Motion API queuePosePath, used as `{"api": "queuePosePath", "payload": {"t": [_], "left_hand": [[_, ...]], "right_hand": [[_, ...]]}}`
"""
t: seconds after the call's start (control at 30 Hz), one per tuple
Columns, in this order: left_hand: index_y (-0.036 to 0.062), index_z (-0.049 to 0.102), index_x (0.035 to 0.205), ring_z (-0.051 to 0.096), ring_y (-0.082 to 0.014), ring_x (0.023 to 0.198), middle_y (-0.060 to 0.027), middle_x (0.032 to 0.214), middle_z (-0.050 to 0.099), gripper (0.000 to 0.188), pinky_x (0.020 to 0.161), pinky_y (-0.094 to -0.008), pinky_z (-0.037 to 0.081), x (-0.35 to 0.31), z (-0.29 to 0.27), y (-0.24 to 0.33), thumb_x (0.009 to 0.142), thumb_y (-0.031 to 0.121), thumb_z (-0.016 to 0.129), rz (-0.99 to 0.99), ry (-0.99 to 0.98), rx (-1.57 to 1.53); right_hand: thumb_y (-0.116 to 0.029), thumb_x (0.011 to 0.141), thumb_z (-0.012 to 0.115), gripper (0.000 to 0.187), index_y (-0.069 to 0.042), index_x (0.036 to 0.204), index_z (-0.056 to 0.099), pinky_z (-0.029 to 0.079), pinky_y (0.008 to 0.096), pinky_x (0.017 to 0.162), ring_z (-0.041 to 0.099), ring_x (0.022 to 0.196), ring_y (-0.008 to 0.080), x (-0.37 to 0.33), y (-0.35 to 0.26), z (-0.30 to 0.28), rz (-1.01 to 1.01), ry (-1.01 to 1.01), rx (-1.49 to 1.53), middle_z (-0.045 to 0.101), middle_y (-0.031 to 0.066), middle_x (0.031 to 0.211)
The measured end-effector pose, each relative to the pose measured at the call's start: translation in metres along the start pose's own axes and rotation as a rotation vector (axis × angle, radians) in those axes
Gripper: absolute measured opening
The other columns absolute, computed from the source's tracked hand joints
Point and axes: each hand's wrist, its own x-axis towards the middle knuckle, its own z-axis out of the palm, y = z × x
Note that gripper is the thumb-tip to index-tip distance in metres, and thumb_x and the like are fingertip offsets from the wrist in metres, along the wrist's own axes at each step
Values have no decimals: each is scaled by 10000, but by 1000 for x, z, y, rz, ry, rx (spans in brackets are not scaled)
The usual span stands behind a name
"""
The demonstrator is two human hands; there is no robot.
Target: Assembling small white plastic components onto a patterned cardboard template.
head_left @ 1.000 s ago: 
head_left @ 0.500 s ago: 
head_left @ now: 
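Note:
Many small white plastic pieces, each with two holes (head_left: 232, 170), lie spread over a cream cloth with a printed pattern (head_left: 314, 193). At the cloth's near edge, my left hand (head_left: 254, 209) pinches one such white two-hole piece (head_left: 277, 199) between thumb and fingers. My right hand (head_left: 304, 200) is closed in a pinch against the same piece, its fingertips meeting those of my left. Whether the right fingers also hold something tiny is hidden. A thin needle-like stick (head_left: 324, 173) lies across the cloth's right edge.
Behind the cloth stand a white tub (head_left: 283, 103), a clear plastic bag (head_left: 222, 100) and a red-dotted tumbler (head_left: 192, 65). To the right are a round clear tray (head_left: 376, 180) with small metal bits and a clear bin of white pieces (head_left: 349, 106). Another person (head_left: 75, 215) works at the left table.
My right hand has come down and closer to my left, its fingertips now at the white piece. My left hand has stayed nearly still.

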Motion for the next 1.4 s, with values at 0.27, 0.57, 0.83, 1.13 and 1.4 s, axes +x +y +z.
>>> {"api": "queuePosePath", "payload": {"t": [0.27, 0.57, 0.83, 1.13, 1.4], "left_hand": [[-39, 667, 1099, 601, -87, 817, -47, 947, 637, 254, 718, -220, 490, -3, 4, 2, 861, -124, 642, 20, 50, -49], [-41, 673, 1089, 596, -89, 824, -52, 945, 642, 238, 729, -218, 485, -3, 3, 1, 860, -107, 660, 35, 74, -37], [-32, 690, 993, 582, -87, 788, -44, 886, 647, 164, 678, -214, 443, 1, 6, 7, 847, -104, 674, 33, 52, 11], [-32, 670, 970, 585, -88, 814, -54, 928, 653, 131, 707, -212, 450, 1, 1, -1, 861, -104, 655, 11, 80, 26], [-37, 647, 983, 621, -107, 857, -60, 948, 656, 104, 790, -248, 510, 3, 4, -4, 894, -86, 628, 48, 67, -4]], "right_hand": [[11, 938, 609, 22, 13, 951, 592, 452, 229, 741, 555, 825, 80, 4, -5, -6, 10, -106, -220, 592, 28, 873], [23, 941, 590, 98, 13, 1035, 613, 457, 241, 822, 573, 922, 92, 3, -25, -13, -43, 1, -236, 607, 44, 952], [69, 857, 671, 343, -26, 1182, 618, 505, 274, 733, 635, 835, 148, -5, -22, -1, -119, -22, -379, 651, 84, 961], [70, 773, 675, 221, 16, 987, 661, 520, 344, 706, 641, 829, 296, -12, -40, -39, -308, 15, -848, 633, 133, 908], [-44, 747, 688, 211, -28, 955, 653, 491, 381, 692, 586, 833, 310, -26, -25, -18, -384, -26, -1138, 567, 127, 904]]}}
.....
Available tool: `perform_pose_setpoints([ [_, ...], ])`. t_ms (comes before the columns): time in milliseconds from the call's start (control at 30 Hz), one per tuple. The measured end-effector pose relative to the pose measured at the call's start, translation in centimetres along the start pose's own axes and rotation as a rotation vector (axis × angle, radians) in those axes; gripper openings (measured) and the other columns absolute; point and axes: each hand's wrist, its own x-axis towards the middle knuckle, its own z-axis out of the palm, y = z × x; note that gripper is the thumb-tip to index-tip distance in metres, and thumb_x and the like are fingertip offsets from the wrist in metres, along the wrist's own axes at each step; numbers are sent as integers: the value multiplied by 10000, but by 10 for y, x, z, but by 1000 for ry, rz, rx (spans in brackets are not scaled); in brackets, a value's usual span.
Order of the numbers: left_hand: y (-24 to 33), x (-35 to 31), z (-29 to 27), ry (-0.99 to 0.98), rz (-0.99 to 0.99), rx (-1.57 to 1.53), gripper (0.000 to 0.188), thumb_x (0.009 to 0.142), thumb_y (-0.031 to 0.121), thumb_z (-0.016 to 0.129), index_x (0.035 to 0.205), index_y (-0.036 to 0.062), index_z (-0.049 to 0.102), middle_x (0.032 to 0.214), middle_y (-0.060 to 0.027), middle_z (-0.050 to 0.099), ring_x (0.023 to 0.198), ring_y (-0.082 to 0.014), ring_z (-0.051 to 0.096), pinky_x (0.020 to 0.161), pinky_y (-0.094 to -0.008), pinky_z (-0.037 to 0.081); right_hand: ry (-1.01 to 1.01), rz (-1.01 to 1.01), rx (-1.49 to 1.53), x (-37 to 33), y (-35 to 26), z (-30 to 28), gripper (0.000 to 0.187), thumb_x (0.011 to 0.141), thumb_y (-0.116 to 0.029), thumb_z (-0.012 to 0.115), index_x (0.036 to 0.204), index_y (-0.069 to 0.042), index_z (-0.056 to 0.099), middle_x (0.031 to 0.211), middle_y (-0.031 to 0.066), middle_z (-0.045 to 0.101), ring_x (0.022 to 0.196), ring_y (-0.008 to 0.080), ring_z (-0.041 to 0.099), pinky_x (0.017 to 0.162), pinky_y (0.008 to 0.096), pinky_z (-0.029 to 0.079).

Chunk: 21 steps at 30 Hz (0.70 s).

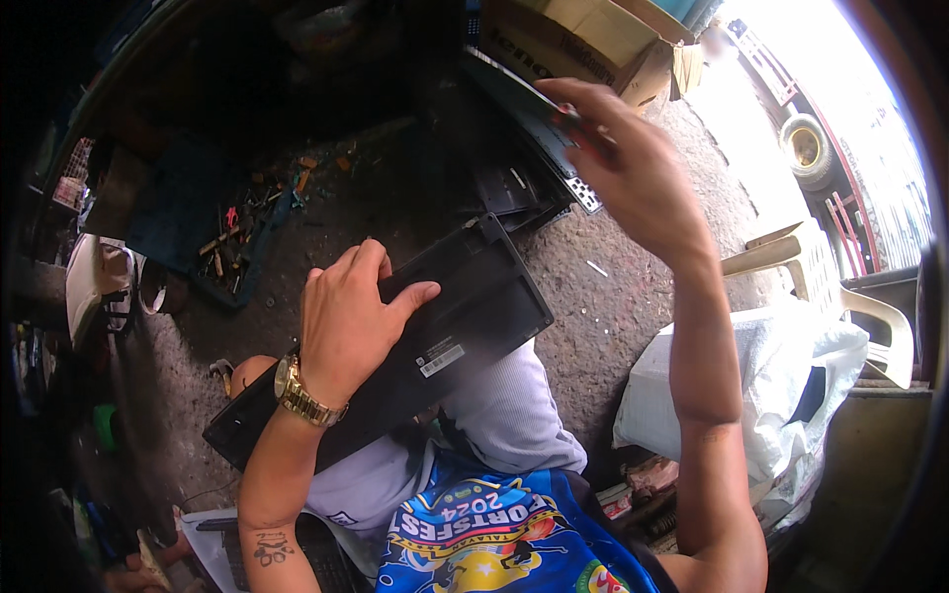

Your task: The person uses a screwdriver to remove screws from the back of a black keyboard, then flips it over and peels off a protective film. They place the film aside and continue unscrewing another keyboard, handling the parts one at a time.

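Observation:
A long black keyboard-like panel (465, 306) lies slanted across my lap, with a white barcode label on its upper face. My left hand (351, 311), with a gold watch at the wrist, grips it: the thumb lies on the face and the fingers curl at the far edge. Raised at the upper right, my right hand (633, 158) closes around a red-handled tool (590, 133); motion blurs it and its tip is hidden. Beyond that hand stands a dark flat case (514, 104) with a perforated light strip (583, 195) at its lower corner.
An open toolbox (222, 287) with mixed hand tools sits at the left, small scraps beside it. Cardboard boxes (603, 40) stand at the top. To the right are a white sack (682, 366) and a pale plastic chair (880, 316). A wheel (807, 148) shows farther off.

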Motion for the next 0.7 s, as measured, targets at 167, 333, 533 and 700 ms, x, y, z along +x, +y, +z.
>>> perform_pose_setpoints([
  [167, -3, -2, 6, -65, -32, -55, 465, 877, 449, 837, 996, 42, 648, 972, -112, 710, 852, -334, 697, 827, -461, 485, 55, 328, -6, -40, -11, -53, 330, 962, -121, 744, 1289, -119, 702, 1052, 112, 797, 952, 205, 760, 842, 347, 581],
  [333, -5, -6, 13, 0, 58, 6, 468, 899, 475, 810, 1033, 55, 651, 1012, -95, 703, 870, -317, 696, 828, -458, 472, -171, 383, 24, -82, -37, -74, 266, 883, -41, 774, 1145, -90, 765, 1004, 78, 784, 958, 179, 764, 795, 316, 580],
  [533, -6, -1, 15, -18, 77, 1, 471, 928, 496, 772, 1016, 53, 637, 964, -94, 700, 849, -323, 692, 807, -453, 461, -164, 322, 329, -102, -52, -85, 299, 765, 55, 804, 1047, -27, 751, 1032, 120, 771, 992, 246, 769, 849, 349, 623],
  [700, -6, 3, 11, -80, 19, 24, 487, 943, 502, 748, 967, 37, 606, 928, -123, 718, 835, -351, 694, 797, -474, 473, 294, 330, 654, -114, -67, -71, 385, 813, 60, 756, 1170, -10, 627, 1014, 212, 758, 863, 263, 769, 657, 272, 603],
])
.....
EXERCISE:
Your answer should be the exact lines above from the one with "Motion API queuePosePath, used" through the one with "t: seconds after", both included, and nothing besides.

SOLUTION TO THE EXERCISE:
Motion API queuePosePath, used as `{"api": "queuePosePath", "payload": {"t": [_], "left_hand": [[_, ...]], "right_hand": [[_, ...]]}}`
"""
t: seconds after the call's start (control at 30 Hz), one per tuple

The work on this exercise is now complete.